El caballero del Pecado

Capitulo 4: El aliento de la cripta

Evaristo se plantó ante el portón principal de la cripta.
Un arco de piedra carcomida, decorado con relieves de ángeles con rostros borrados por la humedad y el musgo.
Del interior salía un viento helado que se enroscaba por los resquicios de su armadura, agujereando cada rincón de su carne como agujas de escarcha.

Tiritó, no por miedo —o eso quería creer— sino porque sentía que sus huesos se volvían frágiles bajo ese soplo maldito.

Demonio… este frío no es normal.

¿Es obra de algún Vinculado? —preguntó, los dientes golpeándose entre sí.

El Señor de las Moscas soltó una risita zumbante.

No eres tan tonto, humano… Efectivamente así es.
Un Vinculado con este poder ya no es un charlatán de aldeas.
Juzga por la corrupción que respira este lugar: se necesita un torrente inmenso para doblegar el clima mismo.

Evaristo cerró la mano sobre la empuñadura de su espada.
Las runas torcidas grabadas en su hoja parecieron latir un instante, sedientas.

El demonio prosiguió, esta vez con un tono entre burlón y casi paternal:

—Ten en cuenta algo, Evaristo…
Ahora no eres ni la sombra de lo que fuiste esa noche.
La sangre de los inquisidores, su fe retorcida, su terror…
todo eso me alimentó, y a ti también.
Ahora eres apenas una fracción de lo que fuimos juntos.

Evaristo respiró hondo, dejando que la escarcha quemara sus pulmones.

No importa… — murmuró, sintiendo el metal helado rozar su barbilla —
…fracción o no… mientras pueda cortarles la lengua a esos bastardos, será suficiente.

Un segundo viento silbó desde el interior.
Era distinto, cargado de un aroma ácido, a carne muerta que fermenta bajo tierra.
Y entre ese viento, juraría haber escuchado una risita infantil.
Un eco lejano, como si Lucía lo llamara desde la negrura de los túneles.

El demonio se reacomodó en su cráneo.

Qué melodioso suena el miedo cuando lo mezclas con esperanza, humano…
Adelante, entonces. Abre la puerta y escucha los secretos que guardan los muertos.

Evaristo apoyó la mano en la madera podrida del portón.
Bajo su palma sintió un pulso leve, como un corazón atrapado dentro de la piedra.

Empujó.
El umbral crujió, liberando un aliento de cripta que apagó hasta las antorchas que aún chisporroteaban afuera.
Y Evaristo dio su primer paso hacia el vientre del Cementerio de los Mil Silencios.

La entrada principal a la Cripta de los Mil Silencios se alzaba ante Evaristo como la boca de una bestia dormida.
Un arco de piedra húmeda, cubierto de enredaderas negras y símbolos grabados con manos temblorosas.
En el centro, colgaba un sello: un simple talismán de madera, incrustado con clavos oxidados y envuelto en hilos de tripa seca.
De él rezumaba un hedor rancio, a sudor y sangre vieja, suficiente para espantar a cualquier alma cuerda.
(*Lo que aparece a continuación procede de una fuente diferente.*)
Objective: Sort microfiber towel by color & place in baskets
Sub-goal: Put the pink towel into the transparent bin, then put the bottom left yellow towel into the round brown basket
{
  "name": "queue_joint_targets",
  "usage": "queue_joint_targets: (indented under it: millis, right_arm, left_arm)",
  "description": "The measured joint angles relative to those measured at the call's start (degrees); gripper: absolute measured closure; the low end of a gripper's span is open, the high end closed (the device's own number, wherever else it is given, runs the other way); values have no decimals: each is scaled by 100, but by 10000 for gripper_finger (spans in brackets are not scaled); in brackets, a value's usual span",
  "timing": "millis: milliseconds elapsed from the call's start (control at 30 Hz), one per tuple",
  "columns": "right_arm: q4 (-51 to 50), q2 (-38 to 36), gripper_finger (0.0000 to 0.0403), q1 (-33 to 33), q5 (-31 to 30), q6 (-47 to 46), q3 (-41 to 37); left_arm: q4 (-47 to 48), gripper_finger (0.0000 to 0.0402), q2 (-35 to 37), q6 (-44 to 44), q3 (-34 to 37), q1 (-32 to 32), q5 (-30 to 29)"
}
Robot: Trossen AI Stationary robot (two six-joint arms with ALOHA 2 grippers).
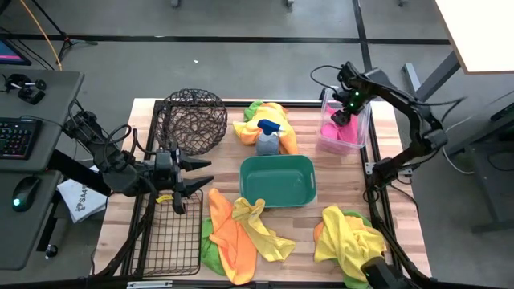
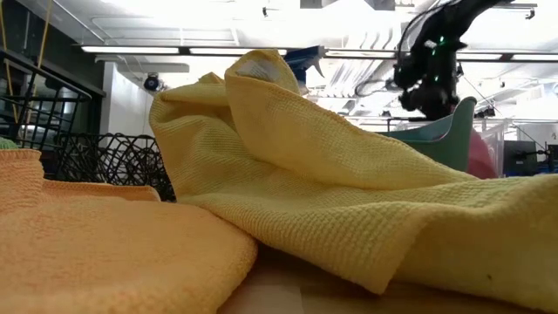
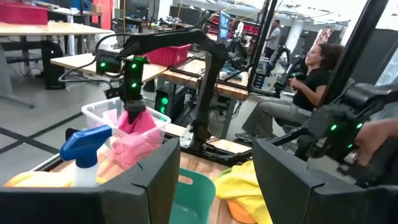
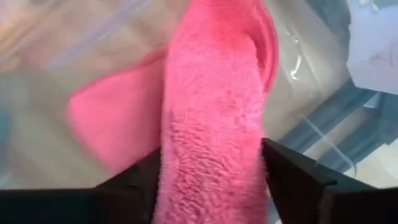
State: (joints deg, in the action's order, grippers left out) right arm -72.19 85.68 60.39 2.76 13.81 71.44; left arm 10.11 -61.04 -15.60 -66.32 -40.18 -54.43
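Note:
A pink towel lies in the clear bin at the far right, with one fold standing up. My right gripper hangs over the bin, pointing down and open, its fingers on either side of that fold. My left gripper is open and level at the table's left, over the far end of the rectangular black wire basket, with nothing between its fingers. Yellow, orange and green towels lie heaped near the front, and a yellow one lies at the front right. My right gripper comes at the pink towel from above, pointing down. A raised fold of it fills the gap between the open fingers. I cannot tell whether the cloth touches them. The rest of the towel lies in the clear bin.
A round dark wire basket stands at the far left and a teal tub in the middle. A blue-topped spray bottle stands by more towels at the far middle. People sit at desks beyond the table.

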Motion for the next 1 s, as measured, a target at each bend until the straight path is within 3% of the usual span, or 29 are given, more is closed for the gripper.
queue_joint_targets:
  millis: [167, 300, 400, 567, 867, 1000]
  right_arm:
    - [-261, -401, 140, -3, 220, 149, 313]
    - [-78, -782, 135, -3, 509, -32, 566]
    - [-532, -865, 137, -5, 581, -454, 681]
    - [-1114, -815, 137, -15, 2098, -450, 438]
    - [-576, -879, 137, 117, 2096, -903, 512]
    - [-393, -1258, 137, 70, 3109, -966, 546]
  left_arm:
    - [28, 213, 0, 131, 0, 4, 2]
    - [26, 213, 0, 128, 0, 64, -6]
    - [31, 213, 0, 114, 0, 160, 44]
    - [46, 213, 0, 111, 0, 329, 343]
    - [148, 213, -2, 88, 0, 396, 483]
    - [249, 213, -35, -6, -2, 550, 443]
Evaristo sintió cómo la piel de su nuca se erizaba.

Un sello, sin duda gruñó, pasando un dedo enguantado por los símbolos que parecían retorcerse bajo su tacto.
Vinculados… juegan a encerrar a lo que no entienden.

Mientras hablaba, su mano libre sujetó la espada.
Un leve calor le recorrió el brazo, latiendo con un ritmo lento, casi como un corazón podrido que despertara.
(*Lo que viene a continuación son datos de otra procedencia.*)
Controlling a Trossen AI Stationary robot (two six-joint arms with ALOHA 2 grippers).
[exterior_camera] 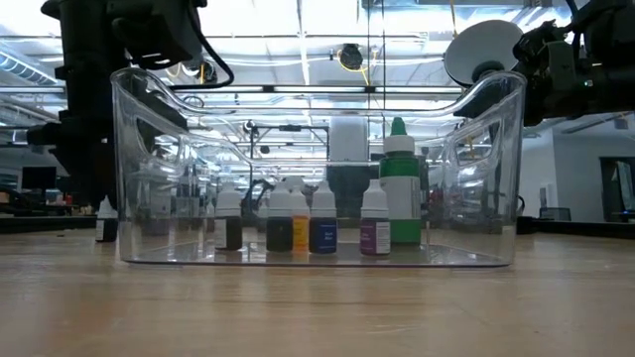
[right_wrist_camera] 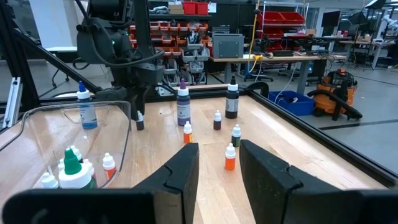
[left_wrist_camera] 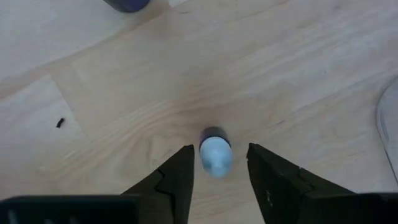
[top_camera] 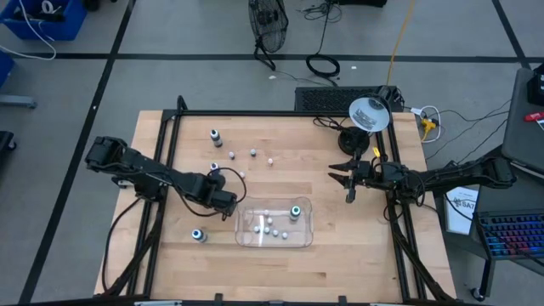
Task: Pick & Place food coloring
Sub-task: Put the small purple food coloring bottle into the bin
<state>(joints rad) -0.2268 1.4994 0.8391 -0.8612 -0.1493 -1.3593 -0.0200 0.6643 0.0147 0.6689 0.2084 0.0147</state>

—Demonio… — murmuró con la mandíbula tensa,
—¿qué significa esto? Esta hoja… palpita.

La risa del Señor de las Moscas llegó envuelta en un eco de moscardones.

¿No lo comprendes, Evaristo?
Tu espada, tu armadura… hasta tu carne ahora… todo es un fragmento de mí.
Y la espada tiene hambre.
Hambre de carne, de fe corrompida, de grietas que se abran para parir aberraciones.

El caballero soltó un gruñido sordo.
El filo temblaba en su mano, ansiando desgarrar la barrera que protegía aquel agujero del mundo.

Entonces que se alimente… siseó entre dientes,
y alzó la espada por encima de su cabeza.